On my side, I’ve mentally ignored a whole bunch of compression artifacts, small distortions and other little things that somebody who is savvy in the video processing world would just discard and filter out.  My mom doesn’t.  My mom wants to see a picture of her grandchildren that is pretty clear the way it would look like on a photograph, or even better, the way it looks like when they are right in front of her.  Over time I have learned that my mom and people like her make all kinds of ‘unreasonable requests’ for realism, quality, or systems that they can operate like the objects they are already used to.  A lot of times when people don’t have an intuitive understanding of what is technically feasible, they simply articulate what they want to do based on how they do it from one human to another human.  If you were to see my children in person, they would look crystal clear, in full colour, and in three dimensions. Of course this is what my mother wants.  Unless somebody tells her that it is not possible, she will continue to ask for it.  And if someone were to make it possible, she would spend her disposable income on it. 

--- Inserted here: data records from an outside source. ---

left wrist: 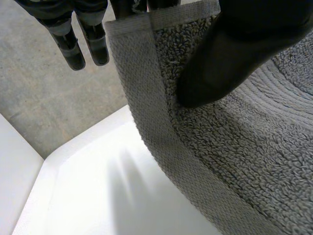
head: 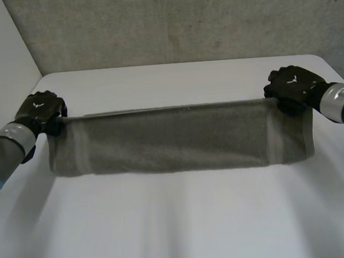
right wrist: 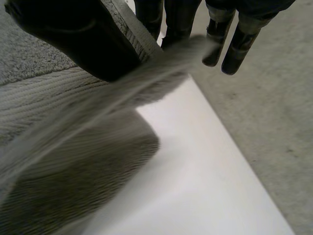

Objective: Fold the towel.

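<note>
Table (head: 184, 222): white, with rounded far corners; a grey concrete wall (head: 170, 23) stands behind it.
Towel (head: 172, 138): grey terry cloth with a paler band near each short end; it is stretched wide between the two hands over the far half of the table; its top edge runs straight from hand to hand and the rest hangs below; I cannot tell whether the lower edge touches the tabletop.
Left arm: comes in from the near left side, grey with a light-blue cap.
Right arm: comes in from the right side.
Left hand (head: 40, 111): at the towel's top left corner; in the left wrist view its thumb (left wrist: 230, 54) presses on the looped face of the towel (left wrist: 234, 161) just inside the flat hem, pinching the corner against fingers behind the cloth; two other fingers (left wrist: 98, 46) hang straight beside the hem, clear of it.
Right hand (head: 292, 86): at the towel's top right corner; in the right wrist view its thumb (right wrist: 78, 39) bears on the towel (right wrist: 58, 127) and clamps the edge against the fingers (right wrist: 234, 44) behind.
</note>
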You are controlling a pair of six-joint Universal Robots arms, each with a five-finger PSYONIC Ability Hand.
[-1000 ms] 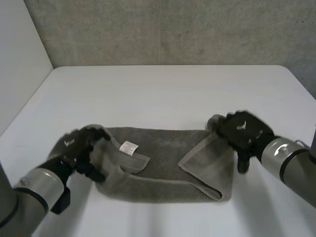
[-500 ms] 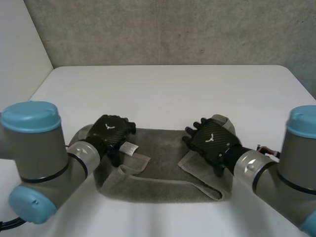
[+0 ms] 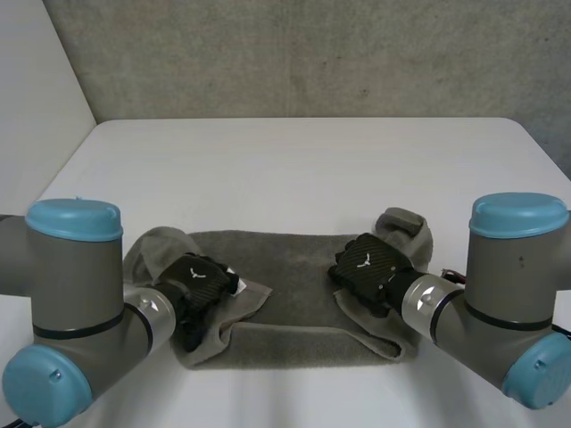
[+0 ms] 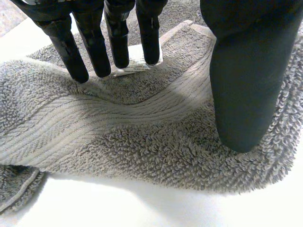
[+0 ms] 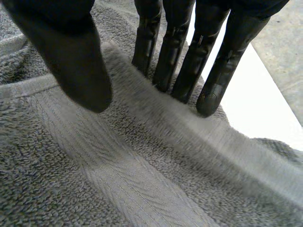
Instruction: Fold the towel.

Furthermore, the economic future of most of our major web 2.0s or current technology successes are based on people like my mom.  Facebook was put on the map by college kids that were into this ‘new social media thing,’ but if Facebook is ever going to have any hope of economic success, truly monetizing and having a long life, then it has got to tap into the average user: the 43-50 year old woman who plays Farmville all day and has disposable income to spend in the system.  These people are the actual monetizing users.  In Facebook’s case they are both the money driver, and in some sense the product (their information gets sold to advertisers and makes even more money).

Like my mom, this demographic not only has a profound economic impact on future business, they are one of the best indicators of how the future will look because they don’t have the same mental limits that people who are knowledgeable about technology intrinsically have.  They are easily able to articulate what they want, and they don’t let the ‘technically possible’ limit what they ask for.